Berlin’s art has a turbulent past since Hitler stole most of the art work in both private and public hands and distributed them throughout Europe. That was in the 1940’s, and I still today read articles about art pieces in dispute that often end up in court. The courts side with the heirs, and the art is returned or an agreed upon amount is negotiated for a permanent purchase. Generally if it is a government run museum, it rarely goes to court, the museums will normally return the piece once the provenance has been established. Due to a number of issues, the massive collections owned by the state of Germany do not all have a permanent homes and have been moved around every time I return to Berlin, the Hamburger Bahnhof being one of many rotating locations.
The Hamburger Bahnhof has an amazing collection of Anselm Keifer,
Robert Rauchenburg, Dan Flavin, Joseph Bueys, Andy Warhol…the list of contemporary masters could go on and on. The first time I visited in 2008, the huge changing front room was exhibiting their full collection of Keifers and it was amazing. His imagry is very haunting and powerful. The second time I came in 2009, it was filled with a huge sound installation by Janet Cardiff and George Bures Miller titled The Murder of Crows. Coincidently, last year they did a residency at Artpace in San Antonio and I experienced several more sound pieces by the duo there.
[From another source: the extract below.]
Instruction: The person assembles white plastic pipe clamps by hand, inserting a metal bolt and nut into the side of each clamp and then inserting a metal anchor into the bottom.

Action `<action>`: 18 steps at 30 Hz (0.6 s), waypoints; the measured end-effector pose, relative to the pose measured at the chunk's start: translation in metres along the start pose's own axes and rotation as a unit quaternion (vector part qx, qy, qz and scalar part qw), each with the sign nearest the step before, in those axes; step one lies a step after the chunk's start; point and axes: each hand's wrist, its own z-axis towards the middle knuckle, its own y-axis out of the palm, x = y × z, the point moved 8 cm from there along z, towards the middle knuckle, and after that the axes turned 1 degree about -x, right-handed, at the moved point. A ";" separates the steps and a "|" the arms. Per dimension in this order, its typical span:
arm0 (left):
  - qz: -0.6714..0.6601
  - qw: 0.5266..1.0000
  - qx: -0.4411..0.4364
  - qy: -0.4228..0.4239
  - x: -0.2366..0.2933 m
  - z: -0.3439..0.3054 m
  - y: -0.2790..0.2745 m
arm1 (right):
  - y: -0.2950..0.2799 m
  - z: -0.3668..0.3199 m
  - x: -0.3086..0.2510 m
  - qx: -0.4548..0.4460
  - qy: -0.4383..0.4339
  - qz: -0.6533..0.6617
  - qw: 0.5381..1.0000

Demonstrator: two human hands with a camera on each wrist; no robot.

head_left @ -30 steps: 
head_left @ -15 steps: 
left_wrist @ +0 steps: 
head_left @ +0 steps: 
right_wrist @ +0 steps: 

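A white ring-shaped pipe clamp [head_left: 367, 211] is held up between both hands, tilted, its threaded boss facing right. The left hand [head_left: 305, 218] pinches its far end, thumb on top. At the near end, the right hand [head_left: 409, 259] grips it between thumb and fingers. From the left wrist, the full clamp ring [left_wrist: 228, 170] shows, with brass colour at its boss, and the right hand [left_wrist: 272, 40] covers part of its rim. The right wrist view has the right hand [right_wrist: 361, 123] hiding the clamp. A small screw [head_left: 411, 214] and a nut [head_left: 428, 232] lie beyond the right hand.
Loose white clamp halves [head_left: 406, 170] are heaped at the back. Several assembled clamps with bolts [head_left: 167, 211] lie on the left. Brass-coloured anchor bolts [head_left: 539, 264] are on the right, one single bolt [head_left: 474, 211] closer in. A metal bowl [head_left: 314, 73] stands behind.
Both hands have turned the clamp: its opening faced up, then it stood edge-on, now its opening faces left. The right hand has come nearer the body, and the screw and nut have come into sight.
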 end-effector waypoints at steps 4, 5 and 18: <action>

I was a little disappointed with the upstairs this visit. The amazing contemporary collection including several Bruce Nauman and Matthew Barney pieces was replaced by a huge sound installation titled db (decibel). All the art was replaced with a white room, black paintings, and the loud, constant buzz from a speaker about 5′ x 5′ at the other end of the room. While I love sound installations, this one was a little too far for me to appreciate. This piece had to do with symmetry and complementary relationships. However, I was not inclined to visit the other side of the second floor, apparently a black room with a white search light. So I did not ever discover what that sounded like. At least many of my favorite artists were still on display in other rooms.
There are quite a few Dan Flavins on display, both inside and outside of the building. I have noticed when Flavin is included in a collection, he is INCLUDED in the collection. I don’t believe I have ever seen just one Flavin displayed. If the Museum likes him, they love him. They will purchase several pieces, including many permanent pieces incorporated on the outside of the buidings, as the Hamburger Bahnhof had comissioned.
And as usual, Joseph Beuys has taken over the entire lower level with his huge sculptures of fat. One of my favorite Beuys pieces to experience is watching him talk to a dead hare in his famous piece, How to Explain Pictures to a Dead Hare. The museum posesses a copy of the original peformance in 1965. A couple of years ago I saw a recorded re-creation of this performance by Marina Abramovic. For the Guggenheim, she re performed seven pivital performance pieces by those preceding before her (which also included Vito Acconci’s Seedbed). A great performance piece should evoke emotion from the viewer, to affect them in some way, even if it’s just more questions. The Hamburger Bahnhof is an incredible museum. I would never miss an opportunity to explore their collection and temporary exhibits.